Edwin Armstrong: el genio que inventó la radio FM y fue traicionado por la industria

Nov 6, 2025

Un día como hoy, 6 de noviembre de 1935, el ingeniero estadounidense Edwin Howard Armstrong presentó en Nueva York un documento titulado “Método para reducir interferencias en las señales de radio por medio de un sistema de frecuencia modulada”. Aquel texto marcaría el nacimiento de la radio FM, una innovación que transformó para siempre la forma de escuchar sonido en el mundo.

Sin embargo, detrás de este logro se esconde una historia de genialidad, conflictos legales y tragedia personal.

Armstrong no era un inventor improvisado. Antes de la FM, había desarrollado el circuito regenerativo (1914), el superheterodino (1918) y el superregenerativo (1922), tres avances fundamentales para la evolución de la radio moderna.
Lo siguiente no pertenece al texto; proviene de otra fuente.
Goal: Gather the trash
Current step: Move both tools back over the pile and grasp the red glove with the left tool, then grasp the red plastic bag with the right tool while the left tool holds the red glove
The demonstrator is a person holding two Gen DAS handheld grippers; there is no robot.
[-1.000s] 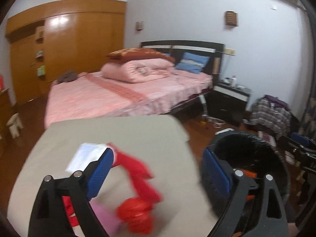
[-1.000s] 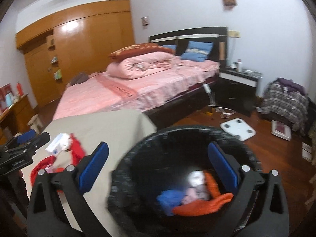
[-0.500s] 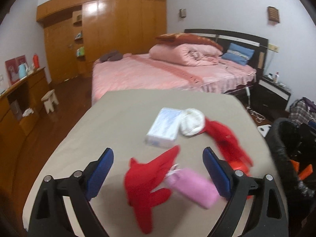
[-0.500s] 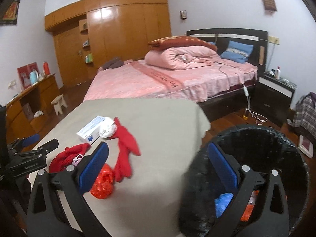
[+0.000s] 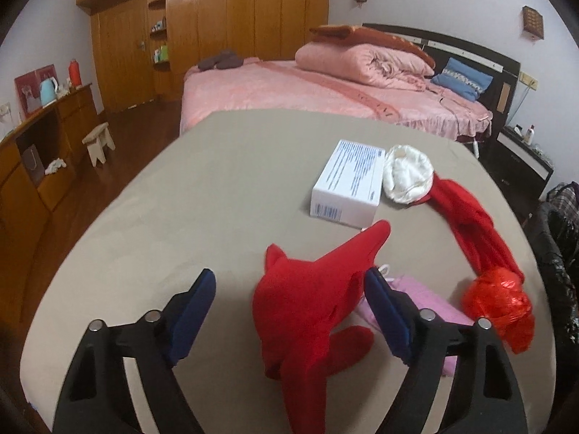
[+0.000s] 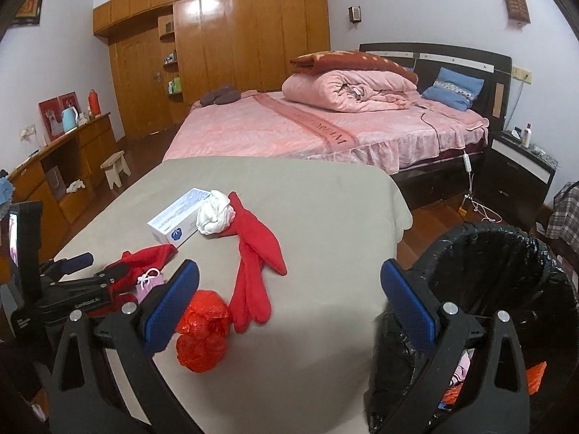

Pero muchas de sus ideas terminaron en largas disputas por patentes.

Una de las más intensas fue con Lee De Forest, quien registró en 1916 una patente similar al circuito regenerador de Armstrong, vendiendo posteriormente los derechos a AT&T. Aquello dio inicio a una guerra legal de 12 años entre Armstrong, RCA y Westinghouse por un lado, y De Forest y AT&T por el otro. Aunque Armstrong ganó las primeras instancias, la Corte Suprema de Estados Unidos terminó otorgando la patente a De Forest, en lo que hoy se considera un error técnico del tribunal.

Durante esa batalla, Armstrong continuó innovando. En 1933 patentó la modulación de frecuencia (FM), un sistema que, a diferencia de la amplitud modulada (AM), variaba la frecuencia de la onda para eliminar ruidos e interferencias, logrando una calidad de sonido mucho más nítida.

Con autorización de la Comisión Federal de Comunicaciones (FCC), el ingeniero impulsó una red de emisoras experimentales conocida como la Yankee Network, que operaba entre los 42 y 49 MHz. Su meta era demostrar la superioridad técnica de la FM y obtener regalías por cada receptor vendido.

Pero en 1945, la poderosa RCA, dirigida por David Sarnoff, presionó a la FCC para reasignar las frecuencias, desplazando la banda FM a un nuevo rango de 88 a 108 MHz, justo donde RCA planeaba ubicar la televisión. Esta maniobra dejó obsoletos todos los equipos desarrollados por Armstrong y destruyó su red de estaciones.

La lucha contra RCA, la pérdida económica y el aislamiento profesional fueron demasiado para él. El 31 de enero de 1954, Edwin Armstrong se quitó la vida arrojándose desde el piso 13 de su departamento en Nueva York. En su nota de despedida a su esposa Marion escribió: “Que Dios te ayude y tenga piedad de mi alma.”

Años después, Marion Armstrong continuó la batalla legal y en 1967 logró que se reconociera oficialmente la patente de la FM a nombre de su esposo.

Hoy, el nombre de Edwin Armstrong figura junto a los grandes de la historia de la electricidad —Graham Bell, Tesla, Marconi y Pupin—, reconocido por la Unión Internacional de Telecomunicaciones (UIT) como el padre de la radio FM.

Su legado perdura cada vez que una señal clara de radio llega a nuestros oídos, libre de interferencias, como él lo soñó.